What is expected
Will you return, word for word, only the lines from the top of the data below down to and including the one with "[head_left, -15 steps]"?

***** Available data *****

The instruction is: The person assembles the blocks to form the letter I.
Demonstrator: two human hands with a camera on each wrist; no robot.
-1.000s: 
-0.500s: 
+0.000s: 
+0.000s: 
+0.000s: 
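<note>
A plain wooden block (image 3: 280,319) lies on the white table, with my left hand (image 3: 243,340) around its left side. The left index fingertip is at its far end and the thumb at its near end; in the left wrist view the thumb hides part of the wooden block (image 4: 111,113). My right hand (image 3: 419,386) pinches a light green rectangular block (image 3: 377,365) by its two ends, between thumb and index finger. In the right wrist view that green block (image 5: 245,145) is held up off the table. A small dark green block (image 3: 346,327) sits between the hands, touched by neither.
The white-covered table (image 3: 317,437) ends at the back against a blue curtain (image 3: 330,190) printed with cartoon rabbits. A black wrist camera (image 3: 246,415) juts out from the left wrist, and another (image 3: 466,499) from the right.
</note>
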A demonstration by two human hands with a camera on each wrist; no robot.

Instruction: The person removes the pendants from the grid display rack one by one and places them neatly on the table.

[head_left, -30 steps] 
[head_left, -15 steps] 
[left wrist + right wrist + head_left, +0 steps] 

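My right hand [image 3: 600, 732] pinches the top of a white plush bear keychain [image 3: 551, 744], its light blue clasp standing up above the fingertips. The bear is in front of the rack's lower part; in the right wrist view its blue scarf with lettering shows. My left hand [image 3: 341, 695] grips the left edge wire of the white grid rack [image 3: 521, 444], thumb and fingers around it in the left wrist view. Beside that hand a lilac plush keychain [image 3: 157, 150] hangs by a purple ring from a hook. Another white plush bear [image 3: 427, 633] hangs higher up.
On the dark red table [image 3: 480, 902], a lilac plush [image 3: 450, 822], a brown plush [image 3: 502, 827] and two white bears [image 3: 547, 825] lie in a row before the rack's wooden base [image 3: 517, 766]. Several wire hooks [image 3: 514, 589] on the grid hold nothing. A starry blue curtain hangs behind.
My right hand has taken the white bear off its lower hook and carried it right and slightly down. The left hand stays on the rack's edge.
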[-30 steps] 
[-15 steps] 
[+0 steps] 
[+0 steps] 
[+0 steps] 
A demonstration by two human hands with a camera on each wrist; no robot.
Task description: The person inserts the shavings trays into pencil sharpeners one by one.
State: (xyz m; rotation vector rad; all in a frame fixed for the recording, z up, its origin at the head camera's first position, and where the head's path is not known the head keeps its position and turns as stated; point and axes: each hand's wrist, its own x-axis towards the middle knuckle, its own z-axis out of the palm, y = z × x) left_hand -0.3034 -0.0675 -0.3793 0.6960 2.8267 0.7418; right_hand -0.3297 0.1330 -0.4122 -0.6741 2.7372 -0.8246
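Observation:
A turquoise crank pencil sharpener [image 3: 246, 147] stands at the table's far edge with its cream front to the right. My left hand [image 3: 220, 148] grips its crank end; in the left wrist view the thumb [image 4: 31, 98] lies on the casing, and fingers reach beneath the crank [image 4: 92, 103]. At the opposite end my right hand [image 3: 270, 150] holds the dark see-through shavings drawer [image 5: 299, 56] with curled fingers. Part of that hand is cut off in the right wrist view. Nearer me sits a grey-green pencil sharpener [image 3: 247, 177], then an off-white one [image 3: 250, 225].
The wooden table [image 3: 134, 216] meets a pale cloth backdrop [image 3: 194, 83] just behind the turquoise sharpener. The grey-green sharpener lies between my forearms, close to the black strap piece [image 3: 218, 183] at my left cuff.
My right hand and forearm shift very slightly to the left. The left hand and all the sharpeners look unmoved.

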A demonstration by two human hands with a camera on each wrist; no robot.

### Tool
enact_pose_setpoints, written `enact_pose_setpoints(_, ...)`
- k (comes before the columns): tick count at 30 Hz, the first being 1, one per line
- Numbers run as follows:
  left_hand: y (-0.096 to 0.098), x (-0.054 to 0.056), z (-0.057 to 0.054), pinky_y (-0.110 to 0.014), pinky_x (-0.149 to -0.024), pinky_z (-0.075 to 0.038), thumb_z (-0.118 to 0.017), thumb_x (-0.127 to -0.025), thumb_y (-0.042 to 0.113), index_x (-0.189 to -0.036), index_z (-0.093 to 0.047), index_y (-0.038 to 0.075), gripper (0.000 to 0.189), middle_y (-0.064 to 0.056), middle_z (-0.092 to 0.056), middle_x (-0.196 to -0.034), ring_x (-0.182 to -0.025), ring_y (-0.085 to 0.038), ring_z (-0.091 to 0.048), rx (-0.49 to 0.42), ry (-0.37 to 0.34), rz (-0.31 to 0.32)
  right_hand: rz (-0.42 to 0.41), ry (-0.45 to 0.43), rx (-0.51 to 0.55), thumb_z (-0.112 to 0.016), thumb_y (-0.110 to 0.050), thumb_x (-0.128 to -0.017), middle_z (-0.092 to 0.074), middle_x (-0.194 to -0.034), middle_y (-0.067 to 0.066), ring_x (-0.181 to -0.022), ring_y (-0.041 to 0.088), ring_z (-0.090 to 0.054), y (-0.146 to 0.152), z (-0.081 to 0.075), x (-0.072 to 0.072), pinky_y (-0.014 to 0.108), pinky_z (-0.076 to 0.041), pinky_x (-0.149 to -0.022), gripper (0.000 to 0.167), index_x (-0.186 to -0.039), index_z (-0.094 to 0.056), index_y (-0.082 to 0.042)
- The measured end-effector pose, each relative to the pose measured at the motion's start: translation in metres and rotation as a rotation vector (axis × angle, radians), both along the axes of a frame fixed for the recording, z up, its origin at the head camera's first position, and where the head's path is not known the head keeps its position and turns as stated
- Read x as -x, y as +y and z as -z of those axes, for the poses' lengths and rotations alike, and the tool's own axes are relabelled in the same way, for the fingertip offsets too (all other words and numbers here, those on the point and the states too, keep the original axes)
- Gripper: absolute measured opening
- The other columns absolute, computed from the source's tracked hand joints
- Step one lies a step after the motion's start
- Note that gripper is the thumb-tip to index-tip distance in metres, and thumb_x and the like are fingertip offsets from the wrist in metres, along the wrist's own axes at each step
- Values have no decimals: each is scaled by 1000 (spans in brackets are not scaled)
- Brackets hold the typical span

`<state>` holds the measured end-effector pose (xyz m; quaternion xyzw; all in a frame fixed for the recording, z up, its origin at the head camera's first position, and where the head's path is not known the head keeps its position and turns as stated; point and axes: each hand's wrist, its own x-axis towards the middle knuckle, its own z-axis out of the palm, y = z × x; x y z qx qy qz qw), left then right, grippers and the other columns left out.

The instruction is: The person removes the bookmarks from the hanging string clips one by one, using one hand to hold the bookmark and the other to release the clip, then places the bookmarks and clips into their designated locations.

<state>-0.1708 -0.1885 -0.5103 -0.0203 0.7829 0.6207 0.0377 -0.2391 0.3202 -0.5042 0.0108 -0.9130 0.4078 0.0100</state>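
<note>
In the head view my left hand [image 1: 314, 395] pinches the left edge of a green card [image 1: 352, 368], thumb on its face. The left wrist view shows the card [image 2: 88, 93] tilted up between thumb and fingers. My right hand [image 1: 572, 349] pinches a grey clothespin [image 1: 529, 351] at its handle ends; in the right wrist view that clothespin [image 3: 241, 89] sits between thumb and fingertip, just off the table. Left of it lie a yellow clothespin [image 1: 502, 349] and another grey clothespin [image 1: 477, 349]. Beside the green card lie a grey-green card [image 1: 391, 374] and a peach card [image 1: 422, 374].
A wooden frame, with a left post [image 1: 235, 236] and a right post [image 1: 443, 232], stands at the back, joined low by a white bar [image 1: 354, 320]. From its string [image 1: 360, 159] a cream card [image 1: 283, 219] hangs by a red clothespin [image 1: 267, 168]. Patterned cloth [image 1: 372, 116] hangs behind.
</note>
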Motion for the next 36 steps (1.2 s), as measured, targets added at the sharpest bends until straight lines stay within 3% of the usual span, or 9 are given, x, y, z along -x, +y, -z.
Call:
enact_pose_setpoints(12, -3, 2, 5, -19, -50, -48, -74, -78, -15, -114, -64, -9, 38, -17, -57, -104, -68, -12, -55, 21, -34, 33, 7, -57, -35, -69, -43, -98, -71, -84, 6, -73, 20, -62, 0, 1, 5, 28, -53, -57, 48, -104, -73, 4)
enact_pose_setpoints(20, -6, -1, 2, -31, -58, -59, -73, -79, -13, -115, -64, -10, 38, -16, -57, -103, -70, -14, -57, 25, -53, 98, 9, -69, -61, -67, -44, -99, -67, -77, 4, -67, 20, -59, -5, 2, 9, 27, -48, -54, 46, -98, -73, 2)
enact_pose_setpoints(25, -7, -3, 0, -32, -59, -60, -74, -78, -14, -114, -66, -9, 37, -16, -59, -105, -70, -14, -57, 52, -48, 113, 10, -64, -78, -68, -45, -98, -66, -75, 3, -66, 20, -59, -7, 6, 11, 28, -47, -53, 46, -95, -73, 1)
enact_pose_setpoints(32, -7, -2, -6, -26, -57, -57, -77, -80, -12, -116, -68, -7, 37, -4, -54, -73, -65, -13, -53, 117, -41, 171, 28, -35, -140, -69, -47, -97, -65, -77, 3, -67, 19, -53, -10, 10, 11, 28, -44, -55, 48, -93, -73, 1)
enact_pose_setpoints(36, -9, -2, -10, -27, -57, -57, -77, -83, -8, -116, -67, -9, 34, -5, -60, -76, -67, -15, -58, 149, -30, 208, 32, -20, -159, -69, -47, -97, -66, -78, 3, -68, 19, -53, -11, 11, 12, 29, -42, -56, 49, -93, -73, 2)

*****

Task solution
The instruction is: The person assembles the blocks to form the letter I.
Demonstrator: two human hands with a camera on each wrist; no robot.
-1.000s: 
-0.500s: 
+0.000s: 
+0.000s: 
+0.000s: 
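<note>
A plain wooden block (image 3: 280,319) lies on the white table, with my left hand (image 3: 243,340) around its left side. The left index fingertip is at its far end and the thumb at its near end; in the left wrist view the thumb hides part of the wooden block (image 4: 111,113). My right hand (image 3: 419,386) pinches a light green rectangular block (image 3: 377,365) by its two ends, between thumb and index finger. In the right wrist view that green block (image 5: 245,145) is held up off the table. A small dark green block (image 3: 346,327) sits between the hands, touched by neither.
The white-covered table (image 3: 317,437) ends at the back against a blue curtain (image 3: 330,190) printed with cartoon rabbits. A black wrist camera (image 3: 246,415) juts out from the left wrist, and another (image 3: 466,499) from the right.
</note>
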A demonstration by two human hands with a camera on each wrist; no robot.

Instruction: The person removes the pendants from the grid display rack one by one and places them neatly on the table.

[head_left, -30 steps] 
[head_left, -15 steps] 

What has been written here completes the answer.